_TASK STATEMENT_
Exactly what is written in the records below should be returned, minus the images.

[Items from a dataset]
——————

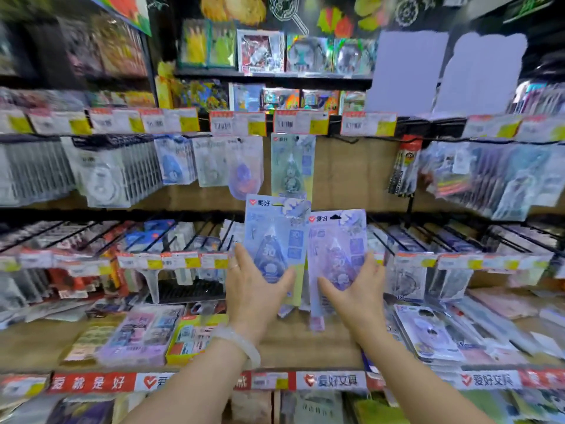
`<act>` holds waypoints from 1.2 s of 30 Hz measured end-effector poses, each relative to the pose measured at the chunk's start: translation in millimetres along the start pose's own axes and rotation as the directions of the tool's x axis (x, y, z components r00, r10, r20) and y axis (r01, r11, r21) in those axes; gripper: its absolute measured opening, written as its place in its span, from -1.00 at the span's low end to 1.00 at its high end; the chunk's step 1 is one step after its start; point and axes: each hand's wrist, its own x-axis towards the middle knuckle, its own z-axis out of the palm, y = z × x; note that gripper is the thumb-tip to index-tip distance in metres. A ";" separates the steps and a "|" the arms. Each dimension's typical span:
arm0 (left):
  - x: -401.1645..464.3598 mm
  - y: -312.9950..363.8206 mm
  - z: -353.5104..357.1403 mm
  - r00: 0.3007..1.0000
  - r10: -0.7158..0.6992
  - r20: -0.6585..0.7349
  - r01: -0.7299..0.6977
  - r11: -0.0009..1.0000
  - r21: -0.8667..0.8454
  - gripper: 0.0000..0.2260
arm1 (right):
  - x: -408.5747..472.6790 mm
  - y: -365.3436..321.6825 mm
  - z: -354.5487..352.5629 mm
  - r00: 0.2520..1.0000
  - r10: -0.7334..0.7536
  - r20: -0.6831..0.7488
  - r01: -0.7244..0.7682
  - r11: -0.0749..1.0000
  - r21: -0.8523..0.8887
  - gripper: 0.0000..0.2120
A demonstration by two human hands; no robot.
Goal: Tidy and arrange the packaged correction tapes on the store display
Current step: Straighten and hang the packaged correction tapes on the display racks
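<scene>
My left hand (255, 289) holds a blue packaged correction tape (275, 237) upright by its lower part, thumb across the front. My right hand (356, 290) holds a purple packaged correction tape (336, 240) the same way, just right of the blue one. Both packs are raised side by side in front of the middle row of the display. Directly above them a green pack of the same kind (292, 166) hangs from a peg. More hanging correction tape packs (211, 162) fill the pegs to its left.
Rows of black pegs (171, 237) with price tags (189, 260) run left and right behind my hands. Flat packs lie on the wooden shelf (305, 344) below, with a yellow box (195, 338) at left and blister packs (428, 332) at right. A bare peg stands right of the green pack.
</scene>
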 end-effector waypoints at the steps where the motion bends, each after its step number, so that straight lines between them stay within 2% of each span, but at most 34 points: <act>1: 5.0 5.0 -1.2 1.000 0.012 -0.016 -0.012 1.000 0.002 -0.03 | 5.3 -2.1 -0.6 1.000 -0.002 -0.001 0.002 1.000 0.011 -0.05; 8: 46.1 39.8 -2.6 0.997 0.046 -0.054 -0.047 0.999 -0.007 -0.11 | 43.6 -10.1 -6.3 0.999 -0.049 -0.008 0.049 0.998 0.043 -0.03; 13: 79.2 71.6 2.8 0.998 0.059 -0.008 -0.058 0.997 0.042 -0.03 | 77.5 -8.0 -16.3 0.998 -0.058 -0.022 0.059 0.997 0.056 -0.06; 17: 98.2 85.9 13.1 0.999 0.049 -0.009 -0.049 0.998 0.045 -0.04 | 96.6 -1.9 -20.8 0.998 -0.059 0.010 0.058 0.996 0.073 -0.05; 23: 109.6 90.1 31.0 0.992 0.098 -0.077 -0.095 0.995 0.040 -0.10 | 111.0 6.5 -18.5 0.995 -0.098 0.032 0.096 0.993 0.072 -0.02; 36: 114.4 82.6 52.0 0.985 0.066 -0.157 -0.067 0.998 0.002 -0.16 | 128.8 8.3 0.2 0.986 -0.141 0.085 0.128 0.982 0.138 -0.06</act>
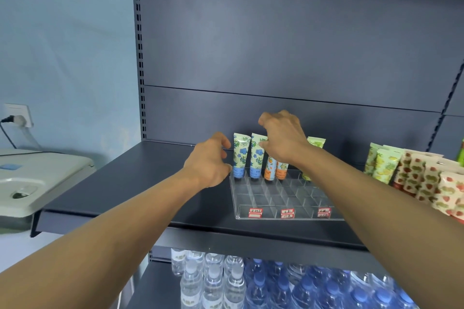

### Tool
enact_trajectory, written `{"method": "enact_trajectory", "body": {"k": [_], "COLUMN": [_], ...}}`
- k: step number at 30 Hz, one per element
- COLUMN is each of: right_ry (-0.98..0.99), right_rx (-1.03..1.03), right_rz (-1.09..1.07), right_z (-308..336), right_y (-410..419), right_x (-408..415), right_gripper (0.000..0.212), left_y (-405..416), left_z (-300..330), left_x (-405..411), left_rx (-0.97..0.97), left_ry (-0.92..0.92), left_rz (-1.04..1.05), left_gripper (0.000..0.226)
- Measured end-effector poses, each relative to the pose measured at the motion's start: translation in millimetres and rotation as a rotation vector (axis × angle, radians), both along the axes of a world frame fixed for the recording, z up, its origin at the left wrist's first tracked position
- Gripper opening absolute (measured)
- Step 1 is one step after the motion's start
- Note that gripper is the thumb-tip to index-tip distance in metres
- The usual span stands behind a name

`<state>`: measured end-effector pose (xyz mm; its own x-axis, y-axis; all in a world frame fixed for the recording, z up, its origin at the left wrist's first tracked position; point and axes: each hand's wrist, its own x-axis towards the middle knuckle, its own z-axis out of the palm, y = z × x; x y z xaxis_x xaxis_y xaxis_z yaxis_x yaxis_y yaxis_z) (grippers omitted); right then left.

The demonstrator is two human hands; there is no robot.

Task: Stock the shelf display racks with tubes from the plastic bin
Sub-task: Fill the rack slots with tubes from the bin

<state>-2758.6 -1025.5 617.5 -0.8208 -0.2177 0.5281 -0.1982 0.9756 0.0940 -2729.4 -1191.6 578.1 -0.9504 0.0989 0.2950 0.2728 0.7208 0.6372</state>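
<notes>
A clear acrylic display rack (281,198) with many small compartments sits on the dark shelf (140,183). In its back row stand two blue-flower tubes (241,155), two orange tubes (270,170) and a green tube (315,144). My right hand (283,140) is over the back row, its thumb and fingers touching the top of the second blue-flower tube (257,158). My left hand (208,160) hovers at the rack's left back corner with loosely curled fingers, holding nothing. The plastic bin is out of view.
A second rack at the right holds many yellow-green (384,165) and strawberry-pattern tubes (431,183). Water bottles (226,281) fill the shelf below. A white appliance (32,178) stands left of the shelving under a wall socket (18,114).
</notes>
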Motion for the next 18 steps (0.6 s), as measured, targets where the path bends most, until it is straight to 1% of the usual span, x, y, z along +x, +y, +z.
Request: {"method": "enact_trajectory", "body": {"k": [4,7,14,18], "right_ry": [-0.04,-0.078,-0.163,-0.172], "right_rx": [-0.105,-0.153,-0.18,-0.203], "right_rz": [0.034,0.042,0.049,0.075], "right_z": [7,8,-1,-2], "right_y": [16,36,82,94], "right_x": [29,60,126,139], "right_gripper": [0.042,0.042,0.052,0.051], "left_y": [7,21,62,74], "left_z": [7,13,14,14], "left_x": [15,34,83,103], "left_rx": [-0.03,-0.028,-0.079,-0.115], "left_ry": [0.008,0.021,0.021,0.029], "left_rz": [-0.006,-0.018,-0.04,-0.023], "left_gripper": [0.041,0.039,0.041,0.041]}}
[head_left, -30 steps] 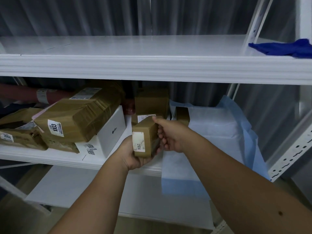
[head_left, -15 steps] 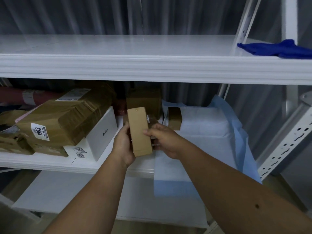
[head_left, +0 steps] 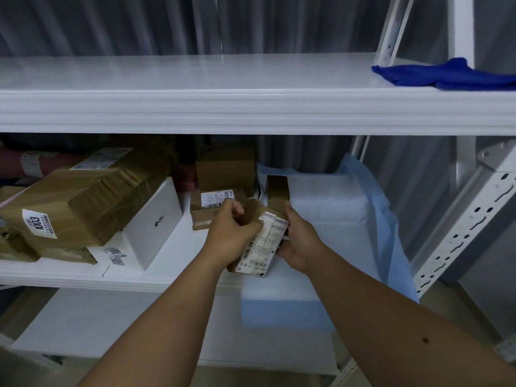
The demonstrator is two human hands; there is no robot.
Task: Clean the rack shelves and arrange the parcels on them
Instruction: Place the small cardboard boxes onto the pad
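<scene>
I hold a small brown parcel point(head_left: 261, 245) with a white shipping label facing up, just in front of the middle shelf point(head_left: 167, 277). My left hand point(head_left: 230, 234) grips its left side and my right hand point(head_left: 297, 241) grips its right side. Behind it on the shelf lie another small labelled box point(head_left: 216, 203), a taller brown box point(head_left: 226, 169) and a narrow taped box point(head_left: 277, 188). To the left, a large taped parcel marked 1003 point(head_left: 83, 202) leans on a white box point(head_left: 150, 227). A blue cloth point(head_left: 444, 75) lies on the top shelf point(head_left: 251, 107) at the right.
A pale blue and white sheet point(head_left: 335, 219) covers the right part of the middle shelf and hangs over its edge. A perforated white rack upright point(head_left: 463, 227) slants at the right. A lower white shelf point(head_left: 111, 325) shows below. Grey curtain hangs behind.
I turned the small parcel over in both hands: its plain brown face showed half a second ago, and now the long white label faces up. It sits lower and further right.
</scene>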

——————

_EXERCISE RESPONSE_
`<act>` holds waypoints from 1.2 s of 30 Hz measured end-effector poses, each relative to the pose measured at the chunk's start: translation in millimetres along the start pose's own axes and rotation as the directions of the tool's x axis (x, y, z components r00, r10, r20) and y axis (r01, r11, r21) in those axes; gripper: its absolute measured opening, written as its place in its span, from -1.00 at the span's low end to 1.00 at its high end; the chunk's step 1 is one step after its start; point and axes: each hand's wrist, its own x-axis towards the middle knuckle, its own z-axis out of the palm, y = z × x; note that gripper is the thumb-tip to index-tip distance in metres. A ";" separates the steps and a "|" the arms. Each dimension's typical span:
arm0 (left):
  - x: -401.1645..464.3598 mm
  - y: -312.9950..363.8206 mm
  - z: -353.5104..357.1403 mm
  - r00: 0.3007..1.0000
  - r10: -0.7158..0.6992
  - r20: -0.6585..0.7349
  - r01: -0.7299..0.6977
  - r11: -0.0009..1.0000
  - r21: -0.8667..0.8454
  - gripper: 0.0000..0.2260
arm1 (right):
  - x: -408.5747..472.6790 mm
  - y: -365.3436..321.6825 mm
  - z: -354.5487..352.5629 mm
  - r00: 0.2520..1.0000
  - r10: -0.7334..0.7536
  - r20: -0.6831..0.7488
  - r01: -0.7244..0.7682
  - r11: -0.0749..1.0000
  - r21: -0.8523..0.8887
  - gripper: 0.0000..0.2120
A demonstration by two human hands; no robot.
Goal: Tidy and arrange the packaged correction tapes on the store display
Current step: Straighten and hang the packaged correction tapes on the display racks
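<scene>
My left hand (255, 289) holds a blue packaged correction tape (275, 237) upright by its lower part, thumb across the front. My right hand (356, 290) holds a purple packaged correction tape (336, 240) the same way, just right of the blue one. Both packs are raised side by side in front of the middle row of the display. Directly above them a green pack of the same kind (292, 166) hangs from a peg. More hanging correction tape packs (211, 162) fill the pegs to its left.
Rows of black pegs (171, 237) with price tags (189, 260) run left and right behind my hands. Flat packs lie on the wooden shelf (305, 344) below, with a yellow box (195, 338) at left and blister packs (428, 332) at right. A bare peg stands right of the green pack.
</scene>
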 end-effector waypoints at the steps where the motion bends, each after its step number, so that straight lines between them stay within 2% of each span, but at most 34 points: <act>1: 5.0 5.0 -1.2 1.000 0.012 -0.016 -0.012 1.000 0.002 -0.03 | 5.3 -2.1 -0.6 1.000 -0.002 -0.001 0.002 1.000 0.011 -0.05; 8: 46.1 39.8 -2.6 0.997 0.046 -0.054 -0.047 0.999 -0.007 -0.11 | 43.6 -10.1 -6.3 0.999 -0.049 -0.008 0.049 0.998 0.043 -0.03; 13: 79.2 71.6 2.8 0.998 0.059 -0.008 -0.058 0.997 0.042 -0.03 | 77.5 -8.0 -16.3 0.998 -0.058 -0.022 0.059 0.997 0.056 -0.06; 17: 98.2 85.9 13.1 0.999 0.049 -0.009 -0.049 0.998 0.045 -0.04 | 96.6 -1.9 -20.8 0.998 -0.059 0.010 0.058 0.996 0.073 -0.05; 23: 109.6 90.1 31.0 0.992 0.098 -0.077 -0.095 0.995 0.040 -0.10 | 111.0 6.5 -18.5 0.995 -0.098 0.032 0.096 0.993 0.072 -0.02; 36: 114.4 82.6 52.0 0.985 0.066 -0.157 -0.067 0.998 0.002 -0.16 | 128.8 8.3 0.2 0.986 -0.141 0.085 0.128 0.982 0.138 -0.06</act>

### Tool
enact_trajectory, written `{"method": "enact_trajectory", "body": {"k": [_], "COLUMN": [_], ...}}`
- k: step number at 30 Hz, one per element
- COLUMN is each of: right_ry (-0.98..0.99), right_rx (-1.03..1.03), right_rz (-1.09..1.07), right_z (-308..336), right_y (-410..419), right_x (-408..415), right_gripper (0.000..0.212), left_y (-405..416), left_z (-300..330), left_x (-405..411), left_rx (-0.97..0.97), left_ry (-0.92..0.92), left_rz (-1.04..1.05), left_gripper (0.000..0.226)
- Measured end-effector poses, each relative to the pose measured at the motion's start: translation in millimetres and rotation as a rotation vector (axis × angle, radians), both along the axes of a world frame fixed for the recording, z up, its origin at the left wrist's first tracked position
- Gripper opening absolute (measured)
- Step 1 is one step after the motion's start
- Note that gripper is the thumb-tip to index-tip distance in metres
- The usual span stands behind a name

`<state>`: measured end-effector pose (xyz mm; its own x-axis, y-axis; all in a world frame fixed for the recording, z up, its origin at the left wrist's first tracked position; point and axes: each hand's wrist, its own x-axis towards the middle knuckle, its own z-axis out of the palm, y = z × x; x y z xaxis_x xaxis_y xaxis_z yaxis_x yaxis_y yaxis_z) (grippers omitted); right then left.

The demonstrator is two human hands; there is no robot.

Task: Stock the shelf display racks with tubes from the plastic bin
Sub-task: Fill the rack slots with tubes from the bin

<state>-2758.6 -1025.5 617.5 -0.8208 -0.2177 0.5281 -0.1982 0.9756 0.0940 -2729.4 -1191.6 578.1 -0.9504 0.0989 0.2950 0.2728 0.7208 0.6372</state>
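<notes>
A clear acrylic display rack (281,198) with many small compartments sits on the dark shelf (140,183). In its back row stand two blue-flower tubes (241,155), two orange tubes (270,170) and a green tube (315,144). My right hand (283,140) is over the back row, its thumb and fingers touching the top of the second blue-flower tube (257,158). My left hand (208,160) hovers at the rack's left back corner with loosely curled fingers, holding nothing. The plastic bin is out of view.
A second rack at the right holds many yellow-green (384,165) and strawberry-pattern tubes (431,183). Water bottles (226,281) fill the shelf below. A white appliance (32,178) stands left of the shelving under a wall socket (18,114).
</notes>
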Motion for the next 18 steps (0.6 s), as measured, targets where the path bends most, until it is straight to 1% of the usual span, x, y, z along +x, +y, +z.
Request: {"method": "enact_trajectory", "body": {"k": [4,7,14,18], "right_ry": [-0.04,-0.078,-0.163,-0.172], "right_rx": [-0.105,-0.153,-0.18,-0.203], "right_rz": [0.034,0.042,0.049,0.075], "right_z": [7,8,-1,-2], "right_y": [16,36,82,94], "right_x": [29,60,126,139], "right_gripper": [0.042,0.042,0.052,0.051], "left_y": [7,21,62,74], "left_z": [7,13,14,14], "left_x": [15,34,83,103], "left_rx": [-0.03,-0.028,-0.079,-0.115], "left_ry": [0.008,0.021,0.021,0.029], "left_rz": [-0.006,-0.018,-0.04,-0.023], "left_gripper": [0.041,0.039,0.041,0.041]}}
[head_left, -30 steps] 
[head_left, -15 steps] 
[head_left, +0 steps] 
The demonstrator is two human hands; there is no robot.
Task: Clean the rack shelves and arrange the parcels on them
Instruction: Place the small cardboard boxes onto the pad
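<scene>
I hold a small brown parcel point(head_left: 261, 245) with a white shipping label facing up, just in front of the middle shelf point(head_left: 167, 277). My left hand point(head_left: 230, 234) grips its left side and my right hand point(head_left: 297, 241) grips its right side. Behind it on the shelf lie another small labelled box point(head_left: 216, 203), a taller brown box point(head_left: 226, 169) and a narrow taped box point(head_left: 277, 188). To the left, a large taped parcel marked 1003 point(head_left: 83, 202) leans on a white box point(head_left: 150, 227). A blue cloth point(head_left: 444, 75) lies on the top shelf point(head_left: 251, 107) at the right.
A pale blue and white sheet point(head_left: 335, 219) covers the right part of the middle shelf and hangs over its edge. A perforated white rack upright point(head_left: 463, 227) slants at the right. A lower white shelf point(head_left: 111, 325) shows below. Grey curtain hangs behind.
I turned the small parcel over in both hands: its plain brown face showed half a second ago, and now the long white label faces up. It sits lower and further right.
</scene>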

There is nothing more to this answer.